Eben Haber

The Byrne-Haber-Tan Clan, of the San Francisco Bay Area, volunteered with GVN in San Cristobal, Galapagos, for two weeks over December 2011/January 2012. Eben Haber works as a researcher for IBM studying human-computer interaction (and co-authored a book on how people manage huge computer systems), and enjoys cycling, photography, and scuba diving. Sheri Byrne-Haber has had a long career making sure health insurance companies follow the law, and enjoys helping hearing-impaired kids get the treatment and education they need to excel in life (and co-authored a book on helping hearing-impaired kids succeed in a hearing world). Patty Tan, age 20 at the time of volunteering, is a student of public health at San Francisco State University, and enjoys camping and eating sushi. Talia Byrne-Haber, age 9 at the time of volunteering, is currently in 5th grade, and loves reading and spending time with horses, goats, dogs, cats, and just about any animal.
Talia picking up food at the station on the Galapagos

Why did you decide to volunteer abroad with GVN in the Galapagos?

Sheri: I'd wanted to see the tortoises since I was a little girl, and this seemed like a much better option than being a regular tourist.

Eben: I had heard for years about amazing trips to the Galapagos, but it seemed much more worthwhile to go as a volunteer and help make the place better.

Patty: I love science, and Darwin, and always wanted to see where Darwin's inspiration came from. And because I wanted to make a difference in a developing country.

Talia: It sounded cool. It just sounded cool.

What made this volunteer abroad experience unique and special?

Sheri: Getting to leave something permanent and positive behind, and not just having fun.

Eben: I'd never been on a volunteer trip before, so it was unique for me, but what made it special was the amazing wildlife: giant tortoises, sea lions with no fear of people, sea turtles, and huge varieties of birds.

Patty: I got to meet a large variety of people who came from different backgrounds, do a lots of different types of work (one day planting, another day hacking Mora), and the wildlife there was amazing.

Talia: Seeing the tortoise eggs at the Galapaguera.

Sorting and planting endemic coffee

Ten years from now, what’s the one thing you think you’ll remember from the trip?

Sheri: On New Year's Eve the people build paper mache effigies of their friends, their families, co-workers, and animals, and burn them all to celebrate the new year.

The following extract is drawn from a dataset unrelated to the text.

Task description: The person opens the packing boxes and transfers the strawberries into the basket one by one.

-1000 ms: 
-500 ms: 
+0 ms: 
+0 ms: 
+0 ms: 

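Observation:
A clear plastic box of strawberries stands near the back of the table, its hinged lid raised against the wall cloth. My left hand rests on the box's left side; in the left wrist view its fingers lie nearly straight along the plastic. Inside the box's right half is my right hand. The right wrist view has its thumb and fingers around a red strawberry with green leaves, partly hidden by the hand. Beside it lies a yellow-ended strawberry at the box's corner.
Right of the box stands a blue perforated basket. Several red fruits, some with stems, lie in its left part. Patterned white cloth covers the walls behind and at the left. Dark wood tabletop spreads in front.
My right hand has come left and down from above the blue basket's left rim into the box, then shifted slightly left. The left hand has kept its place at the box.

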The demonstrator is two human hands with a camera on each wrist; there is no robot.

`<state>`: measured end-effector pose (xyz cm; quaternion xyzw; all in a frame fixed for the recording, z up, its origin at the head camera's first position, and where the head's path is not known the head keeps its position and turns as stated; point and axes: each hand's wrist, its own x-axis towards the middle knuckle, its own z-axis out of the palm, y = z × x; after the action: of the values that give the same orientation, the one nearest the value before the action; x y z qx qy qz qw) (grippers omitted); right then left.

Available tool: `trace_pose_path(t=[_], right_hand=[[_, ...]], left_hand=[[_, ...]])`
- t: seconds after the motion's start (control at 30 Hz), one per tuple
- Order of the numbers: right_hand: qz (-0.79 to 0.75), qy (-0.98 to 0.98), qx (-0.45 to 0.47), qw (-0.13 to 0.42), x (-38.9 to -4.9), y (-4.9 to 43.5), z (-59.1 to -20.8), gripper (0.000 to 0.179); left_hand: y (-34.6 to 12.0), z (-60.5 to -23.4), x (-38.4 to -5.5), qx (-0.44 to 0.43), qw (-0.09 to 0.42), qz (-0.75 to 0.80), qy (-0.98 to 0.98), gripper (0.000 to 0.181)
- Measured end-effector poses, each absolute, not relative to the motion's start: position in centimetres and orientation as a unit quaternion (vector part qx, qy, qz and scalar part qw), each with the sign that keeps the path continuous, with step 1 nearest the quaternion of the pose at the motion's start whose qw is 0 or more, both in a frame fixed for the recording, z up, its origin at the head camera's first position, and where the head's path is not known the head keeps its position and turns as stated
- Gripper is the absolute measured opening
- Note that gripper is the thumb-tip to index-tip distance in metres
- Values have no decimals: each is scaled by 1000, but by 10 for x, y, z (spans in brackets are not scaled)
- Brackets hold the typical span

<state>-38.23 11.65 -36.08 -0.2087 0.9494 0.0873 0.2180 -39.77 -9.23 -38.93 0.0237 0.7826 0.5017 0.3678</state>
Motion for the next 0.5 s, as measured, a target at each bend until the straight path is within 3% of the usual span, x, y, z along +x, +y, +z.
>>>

Eben: There's no place to buy lumber in San Cristobal, so when they wanted wood for construction at the station, we went half a mile into the forest and found a non-native tree. The tree was cut down, sawed into thick planks by hand with a chainsaw (the guy doing that had amazingly steady hands), we hauled the planks back through the woods, where the same guy cut them into thin planks, again by hand. It made me realize how my ancestors must have done carpentry before they could just go to the lumberyard and buy wood!

Patty: Germinating endemic coffee beans at a greenhouse and taking a lunch break across the street at the giant tortoise reserve. Also, how certain parts of the islands seemed totally untouched, pristine, where other parts of the islands were heavily impacted by human habitation.

Talia: The sea lions in town, sleeping on park benches, babies sunning themselves on the beach.

What did you wish you knew before going to the Galapagos?

Sheri: Nothing, you can really make do with limited resources as long as you don't let little details stress you out. But the fact that I had better Spanish that the rest of my family made things easier for me.

Eben: That the mattresses were pretty worn out, and that I should bring an air mattress!

Patty: Spanish.

Talia: Same here.

The family working in the government greenhouse, propagating native plants

What was the best moment of the entire trip?

Sheri: Swimming with the sea turtles off the beach near the city in San Cristobal, where the water was warm and the turtles came very close.

Eben: Visiting one of the neighboring farms to help chop down mora (blackberry plants), and seeing a family living in very humble circumstances, with a few cows, a bunch of chickens and pigs in the yard, and a house they'd clearly built themselves. The tourist guides never show the human side of the Galapagos.

Patty: Snorkeling over a large school of Galapagos sharks out by Kicker Rock.

Talia: Hearing that my dad got scared by a cow in the bushes when he walked to the bathroom one evening.